> **Task objective**
Exclude the pictures and reproduce the remaining data exactly as written.

> **Data segment**
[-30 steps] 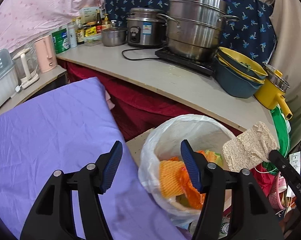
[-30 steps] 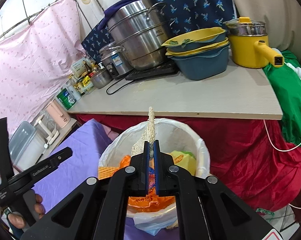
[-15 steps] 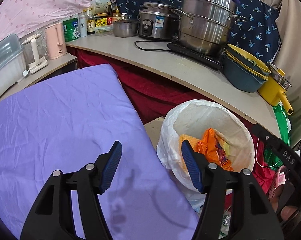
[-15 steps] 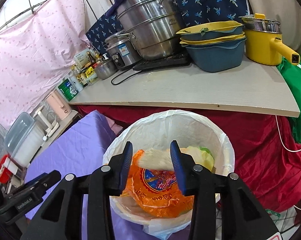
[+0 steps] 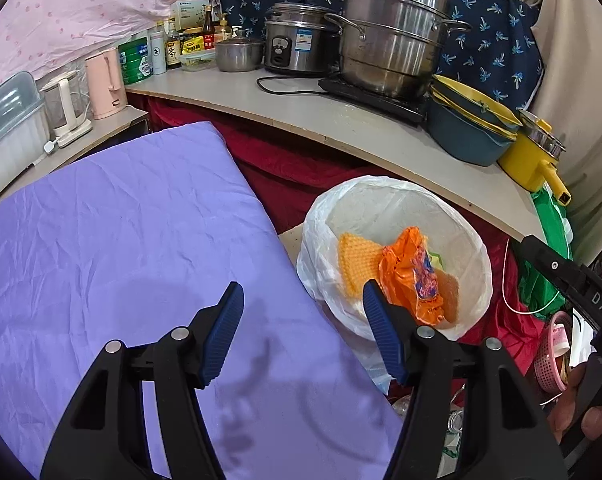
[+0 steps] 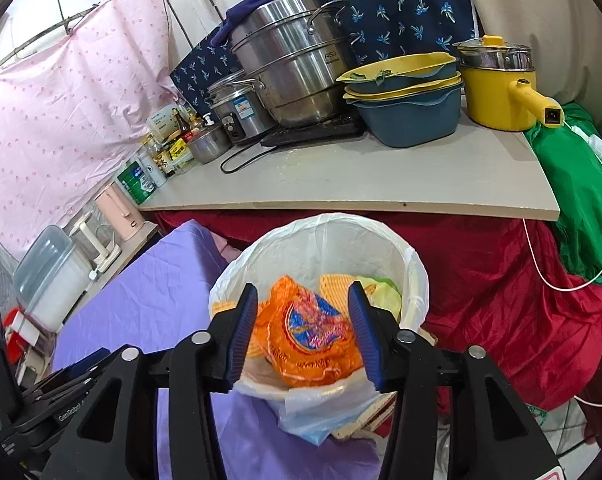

> **Task solution**
[-30 steps] 
[-30 steps] 
[-15 steps] 
[-15 steps] 
[+0 steps] 
[+0 steps] 

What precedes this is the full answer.